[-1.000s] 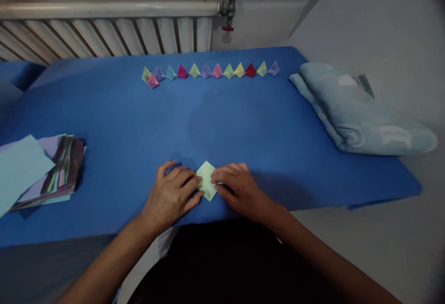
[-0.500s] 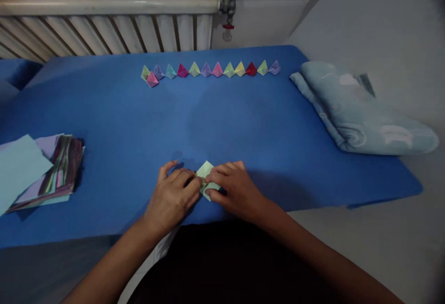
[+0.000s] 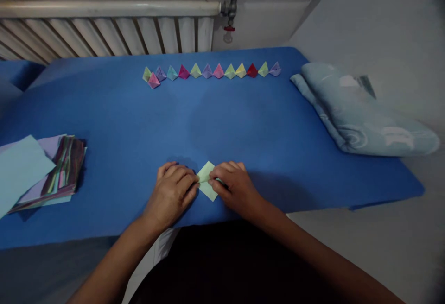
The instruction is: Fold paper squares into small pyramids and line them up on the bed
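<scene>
Between my two hands, near the front edge of the blue surface, lies a small pale green folded paper (image 3: 207, 188), turned like a diamond with a crease across its middle. My left hand (image 3: 172, 193) pinches its left corner. On the right side, the thumb and fingers of my right hand (image 3: 236, 186) are closed on the paper and hide its right corner. Along the far side runs a row of small folded paper pieces (image 3: 218, 71) in several colours. One pink piece (image 3: 154, 81) sits in front of the row's left end.
A stack of coloured paper (image 3: 64, 169) is on the left, with a light blue sheet (image 3: 24, 169) on top. A folded light blue blanket (image 3: 361, 114) lies at the right by the wall. Behind the blue surface (image 3: 225, 118) stand a white radiator (image 3: 121, 35) and a red-handled valve (image 3: 229, 28).
The fingers of my left hand have drawn in and moved slightly left to the paper's corner. The right fingers have closed together, and more of the green paper shows.
</scene>
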The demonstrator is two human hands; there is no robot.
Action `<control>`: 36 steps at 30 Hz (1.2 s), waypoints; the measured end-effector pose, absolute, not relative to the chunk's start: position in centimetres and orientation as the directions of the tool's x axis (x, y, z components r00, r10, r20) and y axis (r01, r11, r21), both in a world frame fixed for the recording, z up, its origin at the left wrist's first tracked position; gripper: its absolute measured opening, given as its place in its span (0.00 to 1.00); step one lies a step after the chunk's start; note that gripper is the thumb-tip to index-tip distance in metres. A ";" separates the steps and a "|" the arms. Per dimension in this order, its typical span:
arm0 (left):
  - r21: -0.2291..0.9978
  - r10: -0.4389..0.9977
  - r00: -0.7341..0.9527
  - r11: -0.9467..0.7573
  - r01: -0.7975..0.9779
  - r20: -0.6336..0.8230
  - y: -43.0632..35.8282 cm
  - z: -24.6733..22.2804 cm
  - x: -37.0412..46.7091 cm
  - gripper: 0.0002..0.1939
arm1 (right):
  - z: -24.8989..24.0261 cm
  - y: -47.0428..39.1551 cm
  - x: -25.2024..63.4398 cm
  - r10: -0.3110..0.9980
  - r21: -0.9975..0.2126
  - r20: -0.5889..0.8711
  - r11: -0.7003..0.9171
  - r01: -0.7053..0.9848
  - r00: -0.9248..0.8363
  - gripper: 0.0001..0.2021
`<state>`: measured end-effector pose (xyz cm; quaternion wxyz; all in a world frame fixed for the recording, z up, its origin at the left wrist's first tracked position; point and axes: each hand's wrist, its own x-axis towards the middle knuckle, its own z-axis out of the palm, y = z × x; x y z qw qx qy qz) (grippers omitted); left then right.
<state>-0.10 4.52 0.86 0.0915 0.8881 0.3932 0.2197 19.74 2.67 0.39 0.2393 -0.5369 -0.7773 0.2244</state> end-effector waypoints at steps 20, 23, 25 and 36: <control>0.384 0.829 0.477 -0.558 0.736 0.292 4.5 0.4 0.6 0.09 | 0.7 3.2 19.1 0.969 -0.568 0.102 0.244 0.786 -0.227 0.04; 0.398 0.845 0.453 -0.533 0.746 0.283 4.4 0.4 0.8 0.09 | 0.8 3.3 19.0 0.972 -0.573 0.088 0.229 0.787 -0.219 0.04; 0.403 0.856 0.436 -0.516 0.756 0.277 4.4 0.3 0.9 0.09 | 0.8 3.3 19.0 0.974 -0.566 0.079 0.218 0.795 -0.211 0.04; 0.412 0.877 0.401 -0.480 0.775 0.266 4.6 0.2 1.2 0.08 | 0.8 3.4 18.8 0.983 -0.561 0.062 0.180 0.808 -0.175 0.04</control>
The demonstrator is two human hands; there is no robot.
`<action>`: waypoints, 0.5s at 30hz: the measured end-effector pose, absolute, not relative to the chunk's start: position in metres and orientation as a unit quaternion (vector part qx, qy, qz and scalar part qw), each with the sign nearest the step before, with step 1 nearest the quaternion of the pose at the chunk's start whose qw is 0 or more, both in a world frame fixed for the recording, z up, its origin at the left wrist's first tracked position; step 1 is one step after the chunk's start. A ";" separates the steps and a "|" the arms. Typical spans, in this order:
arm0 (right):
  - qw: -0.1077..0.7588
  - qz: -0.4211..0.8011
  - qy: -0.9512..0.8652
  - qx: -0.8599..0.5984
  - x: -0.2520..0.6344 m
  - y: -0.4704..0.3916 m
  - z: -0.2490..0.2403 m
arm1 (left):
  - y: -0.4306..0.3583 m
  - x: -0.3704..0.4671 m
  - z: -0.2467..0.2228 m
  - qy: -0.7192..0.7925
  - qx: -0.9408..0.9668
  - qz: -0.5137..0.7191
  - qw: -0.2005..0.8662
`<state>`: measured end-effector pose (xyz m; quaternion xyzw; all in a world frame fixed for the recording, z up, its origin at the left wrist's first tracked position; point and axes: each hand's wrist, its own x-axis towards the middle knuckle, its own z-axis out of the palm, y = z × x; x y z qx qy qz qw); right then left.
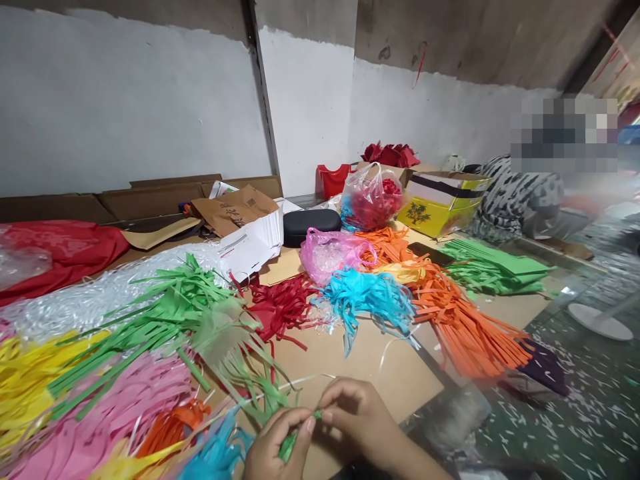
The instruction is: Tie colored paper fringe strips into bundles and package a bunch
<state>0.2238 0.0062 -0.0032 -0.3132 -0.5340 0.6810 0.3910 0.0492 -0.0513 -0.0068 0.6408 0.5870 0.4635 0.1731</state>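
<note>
One green strip (pixel 287 448): lower centre, over brown card (pixel 400 380), part bunched between the fingertips, part showing beneath the left thumb. Left hand (pixel 280 445): thumb and forefinger pinched on the strip. Right hand (pixel 359 415): fingertips narrowed on the same small bunched part. Handling: probably light, soft, limp, hardly fragile; best gripped by fingertip pads close to the bunch. Adjacent: green bundle (pixel 225 340), left; blue bundle (pixel 367 297), beyond.

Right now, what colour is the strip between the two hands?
The strip is green, as the head view shows.
</note>
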 end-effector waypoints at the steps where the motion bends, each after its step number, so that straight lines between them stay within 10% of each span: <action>1: 0.382 0.707 -0.504 -0.316 0.223 0.005 -0.004 | -0.051 0.048 -0.007 0.582 0.645 0.465 0.167; 15: 0.425 0.668 -0.516 -0.327 0.216 -0.004 -0.003 | -0.057 0.051 -0.001 0.557 0.676 0.467 0.124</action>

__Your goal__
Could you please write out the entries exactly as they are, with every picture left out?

__Output for this task__
[-1.000s] 
[-0.500s] 
[+0.000s] 
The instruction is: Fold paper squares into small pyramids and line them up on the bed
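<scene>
Between my two hands, near the front edge of the blue surface, lies a small pale green folded paper (image 3: 207, 188), turned like a diamond with a crease across its middle. My left hand (image 3: 172, 193) pinches its left corner. On the right side, the thumb and fingers of my right hand (image 3: 236, 186) are closed on the paper and hide its right corner. Along the far side runs a row of small folded paper pieces (image 3: 218, 71) in several colours. One pink piece (image 3: 154, 81) sits in front of the row's left end.
A stack of coloured paper (image 3: 64, 169) is on the left, with a light blue sheet (image 3: 24, 169) on top. A folded light blue blanket (image 3: 361, 114) lies at the right by the wall. Behind the blue surface (image 3: 225, 118) stand a white radiator (image 3: 121, 35) and a red-handled valve (image 3: 229, 28).
The fingers of my left hand have drawn in and moved slightly left to the paper's corner. The right fingers have closed together, and more of the green paper shows.
</scene>
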The demonstrator is two human hands; there is no robot.
Action `<control>`: 36 steps at 30 Hz (1.2 s), waypoints; the measured end-effector pose, absolute, not relative to the chunk's start: position in centimetres and orientation as the directions of the tool's x axis (x, y, z components r00, r10, r20) and y axis (r01, r11, r21), both in a world frame fixed for the recording, z up, its origin at the left wrist's first tracked position; gripper: its absolute measured opening, given as its place in its span (0.00 to 1.00); step one lies a step after the chunk's start; note that gripper is the thumb-tip to index-tip distance in metres. A ";" separates the steps and a "|" the arms. Per dimension in this order, its typical span:
arm0 (left):
  - r21: -0.2291..0.9978
  - r10: -0.4389..0.9977
  - r00: -0.7341..0.9527
  - r11: -0.9467..0.7573
  - r01: -0.7975..0.9779
  - r20: -0.6336..0.8230
  - y: -43.0632..35.8282 cm
  - z: -24.6733..22.2804 cm
  - x: -37.0412..46.7091 cm
  - gripper: 0.0002..0.1939
arm1 (right):
  - z: -24.8989..24.0261 cm
  - y: -47.0428..39.1551 cm
  - x: -25.2024..63.4398 cm
  - r10: -0.3110..0.9980
  - r21: -0.9975..0.2126
  - r20: -0.5889..0.8711
  - r11: -0.7003..0.9171
  - r01: -0.7053..0.9848
  - r00: -0.9248..0.8363
  - gripper: 0.0001..0.2021
`<state>`: measured end-effector pose (xyz cm; quaternion wxyz; all in a world frame fixed for the recording, z up, its origin at the left wrist's first tracked position; point and axes: each hand's wrist, its own x-axis towards the middle knuckle, its own z-axis out of the palm, y = z × x; x y z qw qx qy qz) (grippers omitted); left then right.
<state>-0.10 4.52 0.86 0.0915 0.8881 0.3932 0.2197 19.74 2.67 0.39 0.2393 -0.5369 -0.7773 0.2244</state> end-effector waypoints at steps 20, 23, 25 and 36: <control>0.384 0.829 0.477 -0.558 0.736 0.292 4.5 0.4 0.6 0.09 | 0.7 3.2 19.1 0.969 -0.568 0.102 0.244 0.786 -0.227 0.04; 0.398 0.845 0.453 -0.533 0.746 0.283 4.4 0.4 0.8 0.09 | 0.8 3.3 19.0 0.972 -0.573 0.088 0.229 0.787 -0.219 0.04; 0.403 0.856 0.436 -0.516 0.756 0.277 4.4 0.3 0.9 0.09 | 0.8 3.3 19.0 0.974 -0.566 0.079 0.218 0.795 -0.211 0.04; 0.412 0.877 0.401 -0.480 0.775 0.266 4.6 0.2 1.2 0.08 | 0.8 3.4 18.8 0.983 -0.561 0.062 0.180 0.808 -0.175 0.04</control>
The demonstrator is two human hands; there is no robot.
`<action>`: waypoints, 0.5s at 30hz: the measured end-effector pose, absolute, not relative to the chunk's start: position in metres and orientation as a unit quaternion (vector part qx, qy, qz and scalar part qw), each with the sign nearest the step before, with step 1 nearest the quaternion of the pose at the chunk's start whose qw is 0 or more, both in a world frame fixed for the recording, z up, its origin at the left wrist's first tracked position; step 1 is one step after the chunk's start. A ";" separates the steps and a "|" the arms. Typical spans, in this order:
arm0 (right):
  - qw: -0.1077..0.7588
  - qz: -0.4211..0.8011
  - qy: -0.9512..0.8652
  - qx: -0.8599..0.5984
  - x: -0.2520..0.6344 m
  - y: -0.4704..0.3916 m
  - z: -0.2490..0.2403 m
arm1 (left):
  - y: -0.4306..0.3583 m
  - x: -0.3704..0.4671 m
  - z: -0.2467..0.2228 m
  - qy: -0.7192..0.7925
  - qx: -0.9408..0.9668
  - qz: -0.5137..0.7191
  - qw: -0.2005..0.8662
`<state>`: measured end-effector pose (xyz m; quaternion xyzw; all in a world frame fixed for the recording, z up, its origin at the left wrist's first tracked position; point and axes: each hand's wrist, its own x-axis towards the middle knuckle, its own z-axis out of the palm, y = z × x; x y z qx qy qz qw); right then left.
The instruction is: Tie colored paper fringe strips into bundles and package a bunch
<state>0.2238 0.0062 -0.0032 -0.3132 -0.5340 0.6810 0.3910 0.0492 -0.0513 -0.0068 0.6408 0.5870 0.4635 0.1731</state>
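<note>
One green strip (pixel 287 448): lower centre, over brown card (pixel 400 380), part bunched between the fingertips, part showing beneath the left thumb. Left hand (pixel 280 445): thumb and forefinger pinched on the strip. Right hand (pixel 359 415): fingertips narrowed on the same small bunched part. Handling: probably light, soft, limp, hardly fragile; best gripped by fingertip pads close to the bunch. Adjacent: green bundle (pixel 225 340), left; blue bundle (pixel 367 297), beyond.

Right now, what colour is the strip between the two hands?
The strip is green, as the head view shows.
</note>
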 end-effector waypoints at the steps where the motion bends, each after its step number, so that straight lines between them stay within 10% of each span: <action>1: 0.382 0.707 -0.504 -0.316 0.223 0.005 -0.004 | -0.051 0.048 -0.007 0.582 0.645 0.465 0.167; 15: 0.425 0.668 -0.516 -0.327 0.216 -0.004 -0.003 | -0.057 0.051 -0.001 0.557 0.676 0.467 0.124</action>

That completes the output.